Tell how many lines in the data contain the string "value", using a single number as the whole reply.

>>>

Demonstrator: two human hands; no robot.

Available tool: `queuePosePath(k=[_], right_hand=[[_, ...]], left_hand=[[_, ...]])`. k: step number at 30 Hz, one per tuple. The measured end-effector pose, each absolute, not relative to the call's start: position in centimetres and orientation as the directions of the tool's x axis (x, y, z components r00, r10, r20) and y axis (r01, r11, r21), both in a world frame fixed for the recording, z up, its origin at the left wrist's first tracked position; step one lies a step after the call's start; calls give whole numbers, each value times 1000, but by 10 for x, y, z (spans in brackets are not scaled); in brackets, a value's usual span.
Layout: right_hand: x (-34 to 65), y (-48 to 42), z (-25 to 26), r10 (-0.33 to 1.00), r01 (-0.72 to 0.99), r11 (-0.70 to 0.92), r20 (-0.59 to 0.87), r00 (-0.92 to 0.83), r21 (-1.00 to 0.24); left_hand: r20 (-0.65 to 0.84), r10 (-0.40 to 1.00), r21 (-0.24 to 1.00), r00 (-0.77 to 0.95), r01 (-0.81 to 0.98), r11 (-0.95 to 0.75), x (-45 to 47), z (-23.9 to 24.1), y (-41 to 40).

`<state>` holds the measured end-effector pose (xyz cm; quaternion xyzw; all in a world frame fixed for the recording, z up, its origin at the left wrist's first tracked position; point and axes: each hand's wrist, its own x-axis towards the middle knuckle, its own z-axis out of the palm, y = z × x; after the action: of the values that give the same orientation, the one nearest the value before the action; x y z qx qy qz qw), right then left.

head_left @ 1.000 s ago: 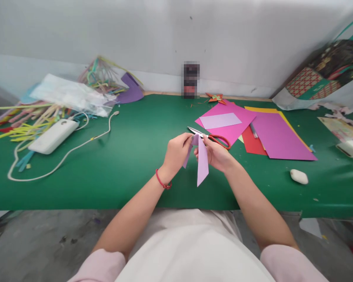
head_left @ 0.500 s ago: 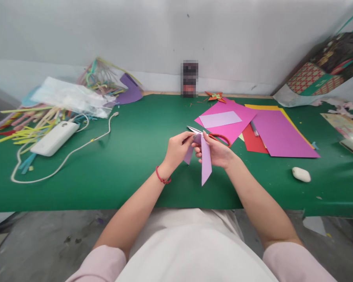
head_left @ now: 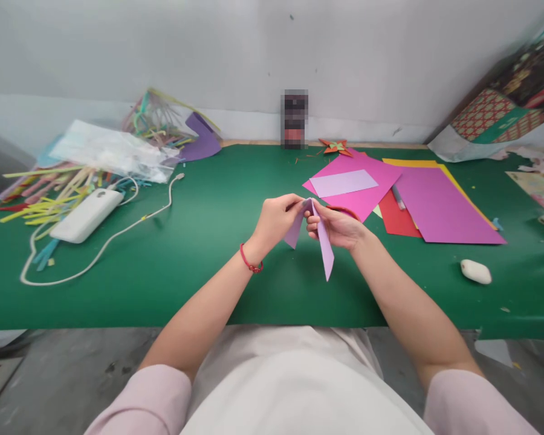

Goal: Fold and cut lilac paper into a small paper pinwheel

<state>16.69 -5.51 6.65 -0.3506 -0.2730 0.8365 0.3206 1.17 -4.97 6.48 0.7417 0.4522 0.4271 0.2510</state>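
Note:
Over the green table [head_left: 199, 266], a lilac strip of paper [head_left: 325, 251] is folded into an upside-down V between my hands. My left hand [head_left: 281, 219] pinches it near the fold at the top. Closed on the other half is my right hand [head_left: 338, 228], its thumb by the fold and its fingers curled behind. Both loose ends hang down and spread apart. The red-orange handle of a pair of scissors [head_left: 348, 211] shows just behind my right hand; its blades are hidden, and I cannot tell whether that hand touches it.
Ahead right lie a lilac paper rectangle [head_left: 344, 183], magenta paper [head_left: 381, 181], purple paper [head_left: 457, 208], red paper [head_left: 396, 219] and a pen [head_left: 398, 198]. An orange paper star [head_left: 335, 147] lies behind. A white power bank [head_left: 87, 215], cable and paper strips [head_left: 45, 208] fill the left; a white case [head_left: 476, 272] sits right.
The fold has come up between my fingertips, and the hanging paper has swung slightly right. The scissor blades, visible before above my hands, are now hidden. The view has shifted slightly.

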Motion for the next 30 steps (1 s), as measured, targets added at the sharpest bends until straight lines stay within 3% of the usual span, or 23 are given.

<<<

▸ **Result**:
2